L’injonction présidentielle fait mention de trois entités : la Compagnie algérienne d’assurance et de réassurance (CAAR), la Société nationale d’assurance (SAA) et l’opérateur de téléphonie mobile algérien Djezzy. Les deux premiers établissements publics sont frontalement sommés de mettre fin à leur contrat avec des “entreprises d’origine marocaine”. L’opérateur de téléphonie, lui, aurait confié ses opérations publicitaires “à des sociétés proches de lobbies étrangers anti-algériens”, d’après l’ordonnance présidentielle, sans toutefois en préciser l’origine.
“Les prestations confiées aux étrangers peuvent être assurées localement”
Des contrats qui semblent “souvent injustifiés” au regard du président algérien. Il déplore ainsi qu’elles donnent lieu à des sorties de devises alors que “les prestations confiées aux étrangers peuvent être assurées localement”.
L’instruction a été donnée au ministre des Finances, Aymen Benabderrahmane, d’interdire tout transfert à l’étranger de dividendes liés à ces contrats. Et au président algérien d’exiger des sociétés algériennes de faire preuve “de responsabilité et de circonspection dans leurs relations avec les partenaires étrangers, en veillant en toutes circonstances à la préservation des intérêts supérieurs de l’État”.
Une fois de plus, le Maroc semble faire l’objet des accusations d’ingérence émises par des représentants de l’État algérien. Il y a quelques mois, c’était au ministère de la Défense d’accuser indirectement le royaume d’être un “porte-voix de la discorde”. Pour l’heure, ni la diplomatie marocaine ni les institutions économiques du royaume n’ont réagi au communiqué émanant de la présidence algérienne.
Une start-up marocaine dans le viseur ?
Si l’on en croit le site d’information et d’enquête Algérie Part Plus, la raison du courroux d’Abdelmadjid Tebboune à l’encontre des deux assureurs algériens serait liée à l’utilisation d’un logiciel fabriqué au Maroc : ORASS. “En vérité, la SAA et la CAAR utilisent un progiciel appelé ORASS qui a été développé par une entreprise marocaine”, développe le site d’information, ce lundi 10 mai. Et de détailler : “Le logiciel ORASS est doté de puissantes capacités dans le domaine de l’assurance”, permettant “une gestion décentralisée des opérations techniques d’assurance et d’une façon continue”.
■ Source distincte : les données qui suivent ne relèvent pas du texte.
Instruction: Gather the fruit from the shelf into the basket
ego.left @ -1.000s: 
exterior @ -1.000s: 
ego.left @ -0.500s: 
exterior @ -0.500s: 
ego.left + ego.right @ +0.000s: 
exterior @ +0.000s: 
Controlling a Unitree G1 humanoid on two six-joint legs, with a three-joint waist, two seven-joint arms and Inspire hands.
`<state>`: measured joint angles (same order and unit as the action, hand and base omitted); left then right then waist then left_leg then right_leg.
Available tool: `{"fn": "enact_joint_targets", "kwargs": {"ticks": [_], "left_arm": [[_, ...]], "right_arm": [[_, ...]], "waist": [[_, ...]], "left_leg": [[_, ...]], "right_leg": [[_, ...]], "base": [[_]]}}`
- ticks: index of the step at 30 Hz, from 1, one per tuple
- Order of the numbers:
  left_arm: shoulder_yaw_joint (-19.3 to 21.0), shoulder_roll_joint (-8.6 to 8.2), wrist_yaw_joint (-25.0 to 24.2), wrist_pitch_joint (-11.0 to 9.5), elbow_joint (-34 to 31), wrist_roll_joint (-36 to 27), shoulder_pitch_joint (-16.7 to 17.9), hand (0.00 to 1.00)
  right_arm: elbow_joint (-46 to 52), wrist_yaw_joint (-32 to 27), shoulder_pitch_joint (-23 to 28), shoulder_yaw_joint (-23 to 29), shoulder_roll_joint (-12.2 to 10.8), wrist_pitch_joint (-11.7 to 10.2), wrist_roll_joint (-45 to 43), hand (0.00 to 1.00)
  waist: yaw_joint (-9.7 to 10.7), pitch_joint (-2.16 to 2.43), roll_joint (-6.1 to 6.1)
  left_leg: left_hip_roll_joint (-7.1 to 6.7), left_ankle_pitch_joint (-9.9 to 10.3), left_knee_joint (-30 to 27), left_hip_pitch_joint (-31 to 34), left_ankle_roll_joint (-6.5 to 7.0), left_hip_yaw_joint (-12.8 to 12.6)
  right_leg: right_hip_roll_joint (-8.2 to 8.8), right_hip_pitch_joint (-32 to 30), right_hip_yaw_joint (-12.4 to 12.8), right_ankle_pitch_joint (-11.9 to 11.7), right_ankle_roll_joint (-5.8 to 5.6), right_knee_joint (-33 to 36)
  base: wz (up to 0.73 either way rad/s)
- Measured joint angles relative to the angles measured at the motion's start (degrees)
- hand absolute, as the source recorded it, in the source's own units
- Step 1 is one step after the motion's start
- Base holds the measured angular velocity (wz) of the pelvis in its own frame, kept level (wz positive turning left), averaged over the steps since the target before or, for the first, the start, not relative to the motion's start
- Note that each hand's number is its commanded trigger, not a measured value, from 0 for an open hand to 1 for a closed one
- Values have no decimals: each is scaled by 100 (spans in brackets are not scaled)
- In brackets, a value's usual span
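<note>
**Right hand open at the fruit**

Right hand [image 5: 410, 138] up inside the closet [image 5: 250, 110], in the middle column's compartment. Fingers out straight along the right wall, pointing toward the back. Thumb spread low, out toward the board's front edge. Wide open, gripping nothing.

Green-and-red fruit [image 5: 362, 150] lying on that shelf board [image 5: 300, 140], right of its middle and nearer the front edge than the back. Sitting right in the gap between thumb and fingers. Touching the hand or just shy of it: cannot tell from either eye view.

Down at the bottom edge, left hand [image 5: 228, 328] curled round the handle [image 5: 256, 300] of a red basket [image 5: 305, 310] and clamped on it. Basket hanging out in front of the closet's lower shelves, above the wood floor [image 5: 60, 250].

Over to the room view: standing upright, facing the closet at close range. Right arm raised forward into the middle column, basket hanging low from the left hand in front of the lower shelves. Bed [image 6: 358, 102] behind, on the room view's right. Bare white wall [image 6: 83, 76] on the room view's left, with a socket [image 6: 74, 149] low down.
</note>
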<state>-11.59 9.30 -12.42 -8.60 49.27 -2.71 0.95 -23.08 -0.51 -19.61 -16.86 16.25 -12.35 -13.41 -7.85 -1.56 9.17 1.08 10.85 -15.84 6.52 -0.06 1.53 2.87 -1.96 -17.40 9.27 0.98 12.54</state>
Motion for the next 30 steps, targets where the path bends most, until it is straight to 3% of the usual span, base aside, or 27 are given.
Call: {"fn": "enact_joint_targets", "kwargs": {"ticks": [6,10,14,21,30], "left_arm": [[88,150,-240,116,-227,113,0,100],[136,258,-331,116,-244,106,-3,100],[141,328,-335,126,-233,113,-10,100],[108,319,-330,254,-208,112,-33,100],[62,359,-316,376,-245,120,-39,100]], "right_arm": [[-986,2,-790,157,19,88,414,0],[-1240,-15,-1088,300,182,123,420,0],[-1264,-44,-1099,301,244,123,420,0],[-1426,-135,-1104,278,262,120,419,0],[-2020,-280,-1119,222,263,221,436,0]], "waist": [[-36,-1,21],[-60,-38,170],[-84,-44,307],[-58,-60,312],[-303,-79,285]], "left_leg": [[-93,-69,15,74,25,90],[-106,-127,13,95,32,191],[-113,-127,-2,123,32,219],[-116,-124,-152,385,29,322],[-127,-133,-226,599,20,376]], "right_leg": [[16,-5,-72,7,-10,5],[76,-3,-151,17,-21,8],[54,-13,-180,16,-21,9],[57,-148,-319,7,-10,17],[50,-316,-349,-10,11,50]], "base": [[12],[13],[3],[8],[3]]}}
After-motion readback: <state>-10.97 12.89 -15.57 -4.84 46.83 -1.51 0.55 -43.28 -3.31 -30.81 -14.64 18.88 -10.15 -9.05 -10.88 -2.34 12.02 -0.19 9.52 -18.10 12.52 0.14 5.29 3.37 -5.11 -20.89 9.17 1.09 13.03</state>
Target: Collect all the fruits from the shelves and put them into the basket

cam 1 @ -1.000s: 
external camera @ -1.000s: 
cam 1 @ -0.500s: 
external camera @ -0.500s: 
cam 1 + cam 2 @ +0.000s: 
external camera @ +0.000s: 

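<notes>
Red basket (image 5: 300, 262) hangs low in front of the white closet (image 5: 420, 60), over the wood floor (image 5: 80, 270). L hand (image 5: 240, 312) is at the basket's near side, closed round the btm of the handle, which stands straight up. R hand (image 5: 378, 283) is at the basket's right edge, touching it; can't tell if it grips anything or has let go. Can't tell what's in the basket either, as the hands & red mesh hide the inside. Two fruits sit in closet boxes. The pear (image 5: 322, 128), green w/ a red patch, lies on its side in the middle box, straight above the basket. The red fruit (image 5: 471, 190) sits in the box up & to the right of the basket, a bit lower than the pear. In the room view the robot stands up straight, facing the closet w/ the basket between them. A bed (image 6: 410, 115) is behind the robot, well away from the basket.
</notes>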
“ORASS gère uniquement des fonctionnalités internes et techniques des compagnies d’assurance. Comment peut-il réellement représenter un quelconque danger contre la sécurité nationale en Algérie ?”
Cet outil informatique a été développé par la start-up Orsys Communication dont le siège est basé à Rabat. Elle se définit comme une société de service et d’ingénierie informatique spécialisée dans les systèmes d’information pour les compagnies et les sociétés de courtage en assurance. Elle compterait une cinquantaine de clients en Afrique. Contactée par TelQuel, celle-ci n’a pu nous mettre en relation avec un interlocuteur à même de répondre à nos questions, nous invitant à rappeler “après l’Aïd”.
D’après les travaux des chercheurs Assia Belhouchet et Mohamed Mouloud Belaid, de l’Université Badji Mokhtar d’Annaba, sur l’intégration des nouvelles technologies de gestion dans l’activité des compagnies d’assurance en Algérie, la CAAR utiliserait le logiciel ORASS depuis 2006, avant que la SAA ne lui emboîte le pas. Et de pousser Algérie Part Plus à s’interroger sur les atteintes à la sécurité nationale : “ORASS gère uniquement des fonctionnalités internes et techniques des compagnies d’assurance. Comment peut-il réellement représenter un quelconque danger contre la sécurité nationale en Algérie ?”
Selon “plusieurs experts spécialisés dans le secteur des assurances” mentionnés par le média, il faudrait “plusieurs semaines, voire des mois de formation, d’essais et de tests techniques et commerciaux pour utiliser un autre progiciel à la place d’ORASS”, rendant difficile une résiliation des accords sous dix jours. Et de conclure : “Il (le président algérien, ndlr) compromet ainsi dangereusement le fonctionnement des deux plus importantes compagnies étatiques d’assurance du pays.”